Bookend AI recommended the payer’s preferred medication, Rolvedon, which delivered a positive margin – a swing of $3,000 for a single infusion.

"What's fascinating is that we weren't just finding cost reductions," notes the health system's VP of Finance.

"We were identifying situations where we could simultaneously improve patient access, reduce care delays, and enhance our financial performance."

Beyond Financial Benefits

While the financial impact was substantial, the qualitative benefits proved equally valuable:

  • Reduced denials: By aligning with payer preferences upfront, the system significantly reduced authorization denials and appeals
  • Increased productivity: Clinical staff spent fewer hours on administrative tasks and more time on patient care
  • Improved patient experience: Fewer delays to get on the infusion center schedule
  • Physician satisfaction: Reduced burden and frustration

Key Lessons for Healthcare Leaders

This healthcare system's experience offers several insights for organizations considering similar AI initiatives:

  1. Start with a focused use case: Pharmacy operations provided a discrete, high-value starting point with clear ROI
  2. Emphasize augmentation, not replacement: The AI recommendations enhanced physicians’ clinical decision-making, rather than replacing clinician judgment
  3. Create a virtuous feedback loop: The system learned and improved from each prescription decision
  4. Minimize IT burden: Implementation required minimal IT resources through a design that integrated with existing EHR workflows
  5. Focus on operational value: Success metrics centered on tangible operational improvements rather than technology capabilities

The Future of AI-Enabled Care Delivery

As healthcare systems face unprecedented financial pressures and clinical workforce shortages, the application of AI to high-complexity, high-stakes operational decisions represents a significant opportunity.

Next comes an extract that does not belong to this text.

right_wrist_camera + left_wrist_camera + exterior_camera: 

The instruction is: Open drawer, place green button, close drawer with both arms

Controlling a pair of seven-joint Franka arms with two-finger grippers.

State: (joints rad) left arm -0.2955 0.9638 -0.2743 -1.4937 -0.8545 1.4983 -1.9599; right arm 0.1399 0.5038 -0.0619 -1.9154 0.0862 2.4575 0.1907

"We're just scratching the surface," reflects the system's Chief Transformation Officer.

"This same approach can be applied to many aspects of healthcare operations – prior authorization workflows, quality measure reporting, risk adjustment, and clinical documentation. The common thread is using AI to handle complexity at scale, freeing humans to focus on what humans do best."

For private equity portfolio companies in healthcare struggling to achieve operating leverage and improve EBITDA, these AI interventions offer a compelling value proposition: immediate financial impact, minimal capital expenditure, and operational improvements that compound over time.

The story of this healthcare system demonstrates that AI's most valuable near-term application may not be in autonomous diagnosis or treatment recommendations, but rather in tackling the overwhelming complexity of healthcare's operational challenges – starting with decisions made at the point of care.